Problem requirements —
Give back every line of the material below exactly, but no images.

Data block —
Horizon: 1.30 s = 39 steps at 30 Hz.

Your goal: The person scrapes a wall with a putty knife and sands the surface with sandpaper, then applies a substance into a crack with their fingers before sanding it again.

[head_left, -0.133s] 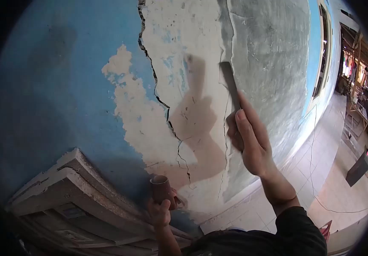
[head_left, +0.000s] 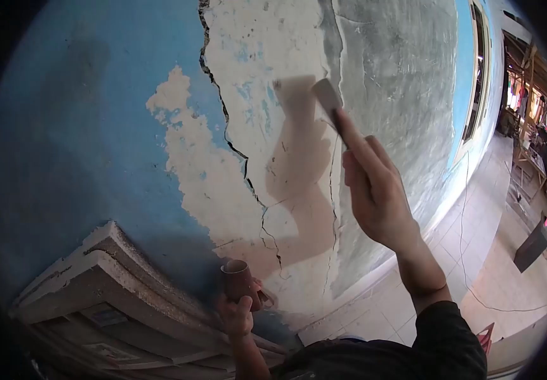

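Note:
My right hand (head_left: 378, 190) grips a putty knife (head_left: 328, 96), its forefinger stretched along the tool toward the flat grey blade. The blade is raised in front of the wall, over the border between the pale patch (head_left: 248, 57) and the smooth grey plaster (head_left: 400, 82). Lower down, my left hand (head_left: 238, 316) is wrapped round a reddish-brown hollow cylinder (head_left: 238, 282) with a pale inside. A reddish-brown flap or loop juts from its right side. A dark, jagged crack (head_left: 226, 114) runs down the wall left of the putty knife.
Blue paint (head_left: 96, 139) covers the wall at left. A chipped, dusty ledge (head_left: 121, 247) juts out at lower left. On the tiled floor (head_left: 444, 253) at right, a thin cable (head_left: 467, 266) trails past a dark grey block (head_left: 532, 247). A window frame (head_left: 478, 76) is set in the wall beyond.
My right hand has turned the putty knife, so more of the blade's flat face shows, and the blade has shifted slightly left and up. My left hand stays about where it was.

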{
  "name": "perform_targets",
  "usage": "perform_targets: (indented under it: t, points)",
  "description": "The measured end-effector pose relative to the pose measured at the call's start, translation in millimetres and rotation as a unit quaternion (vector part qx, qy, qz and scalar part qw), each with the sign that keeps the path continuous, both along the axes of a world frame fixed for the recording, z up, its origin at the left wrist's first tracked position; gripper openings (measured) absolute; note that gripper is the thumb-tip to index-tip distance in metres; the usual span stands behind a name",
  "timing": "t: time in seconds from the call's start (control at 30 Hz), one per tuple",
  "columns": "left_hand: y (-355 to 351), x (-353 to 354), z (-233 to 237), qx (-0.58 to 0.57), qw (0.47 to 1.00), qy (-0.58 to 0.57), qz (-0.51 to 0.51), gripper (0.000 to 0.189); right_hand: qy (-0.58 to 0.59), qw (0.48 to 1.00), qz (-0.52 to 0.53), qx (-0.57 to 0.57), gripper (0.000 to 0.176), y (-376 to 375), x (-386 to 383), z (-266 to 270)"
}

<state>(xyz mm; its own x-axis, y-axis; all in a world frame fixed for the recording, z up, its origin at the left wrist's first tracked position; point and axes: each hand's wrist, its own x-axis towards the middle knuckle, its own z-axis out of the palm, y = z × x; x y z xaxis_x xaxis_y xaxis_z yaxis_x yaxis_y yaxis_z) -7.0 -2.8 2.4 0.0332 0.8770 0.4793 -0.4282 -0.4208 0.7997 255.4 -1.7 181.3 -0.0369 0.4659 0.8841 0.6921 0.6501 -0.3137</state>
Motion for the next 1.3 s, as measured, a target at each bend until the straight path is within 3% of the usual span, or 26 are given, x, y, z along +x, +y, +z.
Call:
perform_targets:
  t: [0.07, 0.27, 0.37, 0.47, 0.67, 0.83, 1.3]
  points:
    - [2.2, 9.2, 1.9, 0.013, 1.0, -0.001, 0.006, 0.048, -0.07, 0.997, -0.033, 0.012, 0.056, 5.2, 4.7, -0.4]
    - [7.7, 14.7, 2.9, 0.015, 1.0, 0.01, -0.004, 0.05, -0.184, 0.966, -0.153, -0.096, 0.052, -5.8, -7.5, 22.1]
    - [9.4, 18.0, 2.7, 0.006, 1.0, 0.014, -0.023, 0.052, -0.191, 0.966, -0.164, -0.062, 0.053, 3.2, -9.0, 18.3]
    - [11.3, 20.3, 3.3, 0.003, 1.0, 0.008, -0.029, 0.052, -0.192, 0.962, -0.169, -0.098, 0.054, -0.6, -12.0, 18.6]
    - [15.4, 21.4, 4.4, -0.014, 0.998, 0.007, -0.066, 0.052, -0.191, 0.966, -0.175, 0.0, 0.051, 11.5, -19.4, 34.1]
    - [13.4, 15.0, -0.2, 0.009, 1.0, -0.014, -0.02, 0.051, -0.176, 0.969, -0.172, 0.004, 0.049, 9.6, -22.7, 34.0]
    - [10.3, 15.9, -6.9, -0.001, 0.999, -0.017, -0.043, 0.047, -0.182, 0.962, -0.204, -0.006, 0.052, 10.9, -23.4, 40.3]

Task solution —
Horizon: 1.30 s = 39 steps at 30 Hz.

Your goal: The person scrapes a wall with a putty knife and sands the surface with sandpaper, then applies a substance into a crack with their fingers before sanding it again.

[head_left, -0.133s] 
[head_left, +0.000s] 

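Note:
My right hand (head_left: 378, 190) grips a putty knife (head_left: 328, 96), its forefinger stretched along the tool toward the flat grey blade. The blade is raised in front of the wall, over the border between the pale patch (head_left: 248, 57) and the smooth grey plaster (head_left: 400, 82). Lower down, my left hand (head_left: 238, 316) is wrapped round a reddish-brown hollow cylinder (head_left: 238, 282) with a pale inside. A reddish-brown flap or loop juts from its right side. A dark, jagged crack (head_left: 226, 114) runs down the wall left of the putty knife.
Blue paint (head_left: 96, 139) covers the wall at left. A chipped, dusty ledge (head_left: 121, 247) juts out at lower left. On the tiled floor (head_left: 444, 253) at right, a thin cable (head_left: 467, 266) trails past a dark grey block (head_left: 532, 247). A window frame (head_left: 478, 76) is set in the wall beyond.
My right hand has turned the putty knife, so more of the blade's flat face shows, and the blade has shifted slightly left and up. My left hand stays about where it was.
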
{
  "name": "perform_targets",
  "usage": "perform_targets: (indented under it: t, points)",
  "description": "The measured end-effector pose relative to the pose measured at the call's start, translation in millimetres and rotation as a unit quaternion (vector part qx, qy, qz and scalar part qw), each with the sign that keeps the path continuous, both along the axes of a world frame fixed for the recording, z up, its origin at the left wrist's first tracked position; gripper openings (measured) absolute; note that gripper is the thumb-tip to index-tip distance in metres; the usual span stands behind a name",
  "timing": "t: time in seconds from the call's start (control at 30 Hz), one per tuple",
  "columns": "left_hand: y (-355 to 351), x (-353 to 354), z (-233 to 237), qx (-0.58 to 0.57), qw (0.47 to 1.00), qy (-0.58 to 0.57), qz (-0.51 to 0.51), gripper (0.000 to 0.189); right_hand: qy (-0.58 to 0.59), qw (0.48 to 1.00), qz (-0.52 to 0.53), qx (-0.57 to 0.57), gripper (0.000 to 0.176), y (-376 to 375), x (-386 to 383), z (-266 to 270)"
}

<state>(xyz mm; its own x-axis, y-axis; all in a world frame fixed for the recording, z up, its origin at the left wrist's first tracked position; point and axes: each hand's wrist, its own x-axis towards the middle knuckle, its own z-axis out of the palm, y = z × x; x y z xaxis_x xaxis_y xaxis_z yaxis_x yaxis_y yaxis_z) -7.0 -2.8 2.4 0.0332 0.8770 0.4793 -0.4282 -0.4208 0.7997 255.4 -1.7 181.3 -0.0369 0.4659 0.8841 0.6921 0.6501 -0.3137</state>
Motion for the next 1.3 s, as measured, a target at each bend until the straight path is within 3% of the usual span, or 26 are given, x, y, z along +x, +y, +z.
Call:
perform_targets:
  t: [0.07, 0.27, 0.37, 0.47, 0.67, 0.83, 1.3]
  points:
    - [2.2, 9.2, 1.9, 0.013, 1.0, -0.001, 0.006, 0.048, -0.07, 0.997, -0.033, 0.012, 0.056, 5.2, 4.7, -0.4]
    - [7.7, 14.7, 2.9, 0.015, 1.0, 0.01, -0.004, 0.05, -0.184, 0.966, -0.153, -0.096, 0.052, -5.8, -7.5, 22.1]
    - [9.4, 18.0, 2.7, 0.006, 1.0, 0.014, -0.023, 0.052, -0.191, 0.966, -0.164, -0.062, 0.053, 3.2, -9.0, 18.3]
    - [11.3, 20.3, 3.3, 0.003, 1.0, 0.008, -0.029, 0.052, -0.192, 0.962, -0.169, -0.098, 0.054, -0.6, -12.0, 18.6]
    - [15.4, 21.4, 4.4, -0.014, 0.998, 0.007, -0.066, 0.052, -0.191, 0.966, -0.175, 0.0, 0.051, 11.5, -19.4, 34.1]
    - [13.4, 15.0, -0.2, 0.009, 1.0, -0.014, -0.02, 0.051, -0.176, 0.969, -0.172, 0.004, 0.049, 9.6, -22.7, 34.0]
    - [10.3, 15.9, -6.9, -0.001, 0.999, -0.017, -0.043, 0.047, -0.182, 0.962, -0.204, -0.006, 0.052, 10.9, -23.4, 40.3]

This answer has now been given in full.